#### [Task goal]
Nothing but the text of the listing, repeated exactly, belongs in the answer; leave the images out.

*** Supplied information ***

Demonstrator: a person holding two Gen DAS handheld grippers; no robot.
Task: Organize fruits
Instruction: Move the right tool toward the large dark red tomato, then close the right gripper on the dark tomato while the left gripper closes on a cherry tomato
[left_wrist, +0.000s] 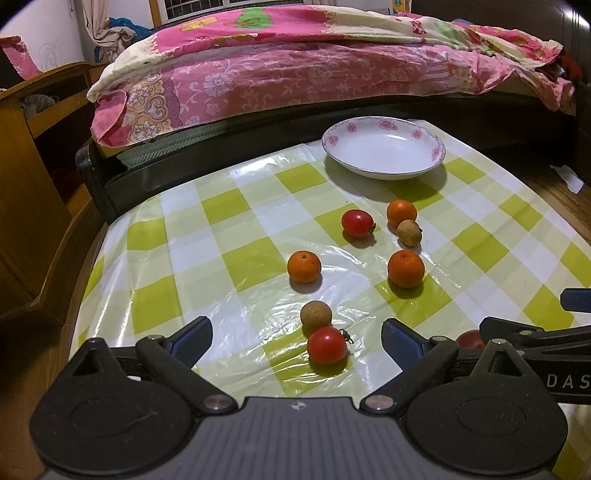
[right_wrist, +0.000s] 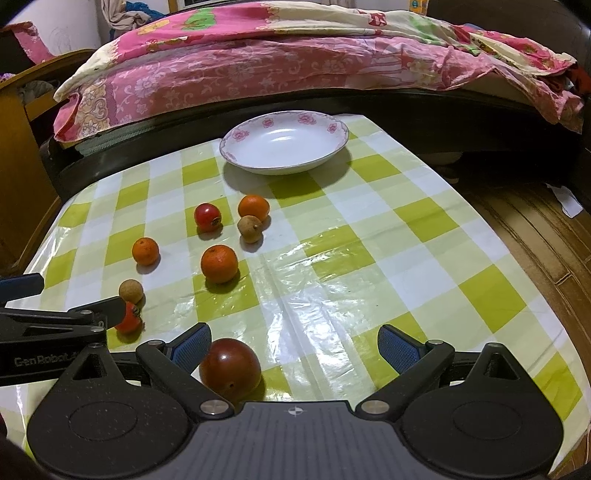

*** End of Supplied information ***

#### [Task output]
Demonstrator: a person holding two Gen DAS handheld grippers; no robot.
Task: Organize fruits
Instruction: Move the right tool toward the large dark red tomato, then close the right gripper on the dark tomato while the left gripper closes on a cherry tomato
[left_wrist, +0.000s] 
[right_wrist, +0.000s] 

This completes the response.